Task brief —
With both ends included, repeat exactly the lines of the entries below from the one containing "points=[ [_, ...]" down to the one containing "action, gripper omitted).", and no others.

Source records Start Marker

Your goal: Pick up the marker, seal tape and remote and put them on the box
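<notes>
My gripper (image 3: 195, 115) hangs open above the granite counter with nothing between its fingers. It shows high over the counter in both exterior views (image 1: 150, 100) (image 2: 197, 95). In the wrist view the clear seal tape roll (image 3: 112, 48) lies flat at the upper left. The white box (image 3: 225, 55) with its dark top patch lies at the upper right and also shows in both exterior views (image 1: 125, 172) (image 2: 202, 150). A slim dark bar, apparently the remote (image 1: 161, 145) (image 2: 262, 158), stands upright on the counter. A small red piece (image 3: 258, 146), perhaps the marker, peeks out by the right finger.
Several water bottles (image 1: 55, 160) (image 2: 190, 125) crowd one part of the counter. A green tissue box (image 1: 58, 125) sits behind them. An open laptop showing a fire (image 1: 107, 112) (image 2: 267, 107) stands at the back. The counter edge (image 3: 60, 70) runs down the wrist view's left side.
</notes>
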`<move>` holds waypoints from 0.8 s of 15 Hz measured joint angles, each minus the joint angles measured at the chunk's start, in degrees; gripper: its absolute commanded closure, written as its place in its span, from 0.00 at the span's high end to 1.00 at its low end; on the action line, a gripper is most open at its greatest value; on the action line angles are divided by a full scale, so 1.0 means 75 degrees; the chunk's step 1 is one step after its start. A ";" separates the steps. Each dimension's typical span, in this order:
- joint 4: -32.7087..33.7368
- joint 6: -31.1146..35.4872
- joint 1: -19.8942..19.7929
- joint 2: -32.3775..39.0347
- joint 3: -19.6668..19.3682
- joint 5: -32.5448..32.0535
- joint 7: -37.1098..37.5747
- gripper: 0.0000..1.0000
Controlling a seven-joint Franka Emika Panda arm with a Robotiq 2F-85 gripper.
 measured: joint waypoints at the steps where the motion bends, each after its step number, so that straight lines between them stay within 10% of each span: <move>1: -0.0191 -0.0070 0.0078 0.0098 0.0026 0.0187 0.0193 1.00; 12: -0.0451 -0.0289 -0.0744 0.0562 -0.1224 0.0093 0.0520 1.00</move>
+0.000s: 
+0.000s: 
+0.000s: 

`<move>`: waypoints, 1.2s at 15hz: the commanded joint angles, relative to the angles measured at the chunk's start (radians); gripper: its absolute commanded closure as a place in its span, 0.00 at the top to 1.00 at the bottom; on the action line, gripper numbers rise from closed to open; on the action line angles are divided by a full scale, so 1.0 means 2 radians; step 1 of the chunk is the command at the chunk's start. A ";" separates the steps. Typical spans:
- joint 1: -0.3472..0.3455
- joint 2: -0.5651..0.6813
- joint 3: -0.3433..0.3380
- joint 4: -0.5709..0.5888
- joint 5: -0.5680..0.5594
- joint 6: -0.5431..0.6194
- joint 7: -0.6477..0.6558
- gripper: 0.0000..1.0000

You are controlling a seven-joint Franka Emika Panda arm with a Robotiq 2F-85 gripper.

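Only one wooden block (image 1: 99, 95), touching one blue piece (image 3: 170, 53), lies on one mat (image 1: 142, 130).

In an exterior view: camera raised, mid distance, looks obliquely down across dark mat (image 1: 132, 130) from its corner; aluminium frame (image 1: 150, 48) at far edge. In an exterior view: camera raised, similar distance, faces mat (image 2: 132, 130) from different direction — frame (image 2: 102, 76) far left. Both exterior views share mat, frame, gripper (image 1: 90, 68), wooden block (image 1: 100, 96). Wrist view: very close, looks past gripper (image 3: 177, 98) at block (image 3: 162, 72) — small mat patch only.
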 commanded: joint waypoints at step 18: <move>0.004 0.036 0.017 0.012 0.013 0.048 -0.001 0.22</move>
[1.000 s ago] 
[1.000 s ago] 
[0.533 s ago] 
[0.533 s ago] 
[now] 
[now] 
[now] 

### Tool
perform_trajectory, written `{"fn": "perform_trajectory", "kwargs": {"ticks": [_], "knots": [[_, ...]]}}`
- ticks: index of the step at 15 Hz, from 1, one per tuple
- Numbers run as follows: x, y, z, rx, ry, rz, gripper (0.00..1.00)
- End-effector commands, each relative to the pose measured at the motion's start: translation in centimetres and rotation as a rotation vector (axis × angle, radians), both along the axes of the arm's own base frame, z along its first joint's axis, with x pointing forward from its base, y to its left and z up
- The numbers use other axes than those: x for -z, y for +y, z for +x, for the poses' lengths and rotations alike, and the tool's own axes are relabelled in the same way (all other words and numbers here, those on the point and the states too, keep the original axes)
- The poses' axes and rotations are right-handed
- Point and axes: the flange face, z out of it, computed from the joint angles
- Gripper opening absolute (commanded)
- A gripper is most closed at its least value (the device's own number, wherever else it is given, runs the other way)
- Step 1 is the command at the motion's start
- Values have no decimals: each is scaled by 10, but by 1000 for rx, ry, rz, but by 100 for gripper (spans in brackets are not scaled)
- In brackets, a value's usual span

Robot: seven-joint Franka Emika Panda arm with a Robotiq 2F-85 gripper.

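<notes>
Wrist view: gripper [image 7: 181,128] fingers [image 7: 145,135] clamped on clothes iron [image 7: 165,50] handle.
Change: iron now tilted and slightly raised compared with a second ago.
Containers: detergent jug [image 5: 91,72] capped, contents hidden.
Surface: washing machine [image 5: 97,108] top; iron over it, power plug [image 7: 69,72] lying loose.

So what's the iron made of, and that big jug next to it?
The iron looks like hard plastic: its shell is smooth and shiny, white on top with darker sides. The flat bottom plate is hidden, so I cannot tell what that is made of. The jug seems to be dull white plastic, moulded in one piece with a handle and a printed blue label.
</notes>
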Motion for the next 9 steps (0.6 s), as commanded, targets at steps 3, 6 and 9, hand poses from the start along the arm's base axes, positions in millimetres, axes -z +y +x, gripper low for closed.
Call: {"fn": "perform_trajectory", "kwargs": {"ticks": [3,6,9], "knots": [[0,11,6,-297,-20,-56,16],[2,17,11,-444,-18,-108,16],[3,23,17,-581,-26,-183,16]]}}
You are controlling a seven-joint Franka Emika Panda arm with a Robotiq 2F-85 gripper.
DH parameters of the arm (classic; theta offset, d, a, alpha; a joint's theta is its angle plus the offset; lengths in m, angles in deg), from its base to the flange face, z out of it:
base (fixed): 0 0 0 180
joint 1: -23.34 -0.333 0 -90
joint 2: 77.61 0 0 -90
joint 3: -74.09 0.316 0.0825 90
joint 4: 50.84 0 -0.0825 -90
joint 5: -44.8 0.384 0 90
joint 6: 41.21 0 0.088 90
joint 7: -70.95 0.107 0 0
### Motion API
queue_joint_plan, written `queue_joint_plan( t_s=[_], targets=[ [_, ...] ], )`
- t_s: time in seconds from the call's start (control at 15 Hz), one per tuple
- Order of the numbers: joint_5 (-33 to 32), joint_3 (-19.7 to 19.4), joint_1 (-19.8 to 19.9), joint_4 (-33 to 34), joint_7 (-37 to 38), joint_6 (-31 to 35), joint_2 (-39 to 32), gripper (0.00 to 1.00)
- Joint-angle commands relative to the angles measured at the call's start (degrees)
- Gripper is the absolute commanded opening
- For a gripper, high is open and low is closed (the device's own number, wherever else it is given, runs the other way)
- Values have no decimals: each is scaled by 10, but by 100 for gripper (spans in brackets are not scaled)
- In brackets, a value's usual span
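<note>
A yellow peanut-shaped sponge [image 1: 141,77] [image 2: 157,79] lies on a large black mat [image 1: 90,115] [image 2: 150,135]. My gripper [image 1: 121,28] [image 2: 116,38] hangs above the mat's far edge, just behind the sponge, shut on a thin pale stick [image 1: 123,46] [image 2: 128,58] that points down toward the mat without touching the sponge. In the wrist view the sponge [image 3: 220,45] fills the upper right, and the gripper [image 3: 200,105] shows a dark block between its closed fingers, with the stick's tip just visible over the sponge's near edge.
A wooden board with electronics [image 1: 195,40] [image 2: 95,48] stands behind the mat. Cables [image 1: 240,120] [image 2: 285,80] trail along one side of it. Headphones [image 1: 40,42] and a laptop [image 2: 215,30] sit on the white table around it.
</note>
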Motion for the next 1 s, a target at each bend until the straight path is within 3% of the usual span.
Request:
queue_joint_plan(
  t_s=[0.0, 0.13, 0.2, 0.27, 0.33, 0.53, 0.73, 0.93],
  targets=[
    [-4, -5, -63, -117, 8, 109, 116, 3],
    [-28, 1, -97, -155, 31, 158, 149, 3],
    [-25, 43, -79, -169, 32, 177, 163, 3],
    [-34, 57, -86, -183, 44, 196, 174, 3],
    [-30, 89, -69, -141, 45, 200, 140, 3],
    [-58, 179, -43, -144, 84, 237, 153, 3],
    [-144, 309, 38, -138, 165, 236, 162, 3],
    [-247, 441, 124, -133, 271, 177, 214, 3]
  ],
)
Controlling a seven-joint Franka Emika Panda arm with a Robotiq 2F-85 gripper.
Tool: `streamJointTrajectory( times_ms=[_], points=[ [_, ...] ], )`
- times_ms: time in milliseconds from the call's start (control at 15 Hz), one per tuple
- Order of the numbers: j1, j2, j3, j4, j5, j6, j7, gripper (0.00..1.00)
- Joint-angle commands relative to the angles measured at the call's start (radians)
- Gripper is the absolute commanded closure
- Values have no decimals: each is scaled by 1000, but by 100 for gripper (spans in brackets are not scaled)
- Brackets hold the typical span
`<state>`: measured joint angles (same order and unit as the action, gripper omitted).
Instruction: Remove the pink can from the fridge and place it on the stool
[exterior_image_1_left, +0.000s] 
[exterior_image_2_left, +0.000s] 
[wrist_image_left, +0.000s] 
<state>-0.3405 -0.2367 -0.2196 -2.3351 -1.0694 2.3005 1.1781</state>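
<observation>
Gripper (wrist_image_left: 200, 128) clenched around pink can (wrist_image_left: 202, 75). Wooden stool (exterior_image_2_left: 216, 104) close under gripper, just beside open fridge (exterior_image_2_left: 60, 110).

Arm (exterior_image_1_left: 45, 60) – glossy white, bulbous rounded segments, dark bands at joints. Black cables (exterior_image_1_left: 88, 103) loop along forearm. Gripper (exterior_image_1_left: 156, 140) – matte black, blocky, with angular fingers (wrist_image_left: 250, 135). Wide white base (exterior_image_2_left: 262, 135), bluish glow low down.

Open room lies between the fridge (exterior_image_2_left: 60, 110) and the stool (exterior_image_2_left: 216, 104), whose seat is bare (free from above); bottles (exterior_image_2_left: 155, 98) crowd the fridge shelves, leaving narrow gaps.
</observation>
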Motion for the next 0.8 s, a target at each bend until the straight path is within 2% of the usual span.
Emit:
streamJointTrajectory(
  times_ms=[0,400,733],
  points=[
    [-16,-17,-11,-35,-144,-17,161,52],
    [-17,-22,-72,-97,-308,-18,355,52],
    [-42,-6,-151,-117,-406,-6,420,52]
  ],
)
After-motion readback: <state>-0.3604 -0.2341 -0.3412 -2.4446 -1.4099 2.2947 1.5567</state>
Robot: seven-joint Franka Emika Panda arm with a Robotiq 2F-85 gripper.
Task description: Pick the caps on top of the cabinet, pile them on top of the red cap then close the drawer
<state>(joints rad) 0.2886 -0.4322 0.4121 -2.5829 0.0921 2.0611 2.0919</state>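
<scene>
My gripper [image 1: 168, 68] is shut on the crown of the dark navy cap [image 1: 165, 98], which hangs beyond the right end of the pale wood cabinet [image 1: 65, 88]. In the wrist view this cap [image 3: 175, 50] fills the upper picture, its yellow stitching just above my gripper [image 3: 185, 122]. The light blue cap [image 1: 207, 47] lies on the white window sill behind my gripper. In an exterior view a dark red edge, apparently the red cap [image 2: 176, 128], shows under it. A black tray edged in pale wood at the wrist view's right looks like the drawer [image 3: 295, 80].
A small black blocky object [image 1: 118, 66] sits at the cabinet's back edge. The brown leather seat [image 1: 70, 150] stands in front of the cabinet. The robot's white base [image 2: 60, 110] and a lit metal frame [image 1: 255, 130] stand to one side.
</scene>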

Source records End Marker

Solved problem —
Tool: `streamJointTrajectory( times_ms=[_], points=[ [_, ...] ], )`
- times_ms: time in milliseconds from the call's start (control at 15 Hz), one per tuple
- Order of the numbers: j1, j2, j3, j4, j5, j6, j7, gripper (0.00..1.00)
- Joint-angle commands relative to the angles measured at the call's start (radians)
- Gripper is the absolute commanded closure
- Values have no decimals: each is scaled by 1000, but by 100 for gripper (spans in brackets are not scaled)
- Brackets hold the typical span
`<state>`: measured joint angles (same order and unit as the action, gripper omitted).

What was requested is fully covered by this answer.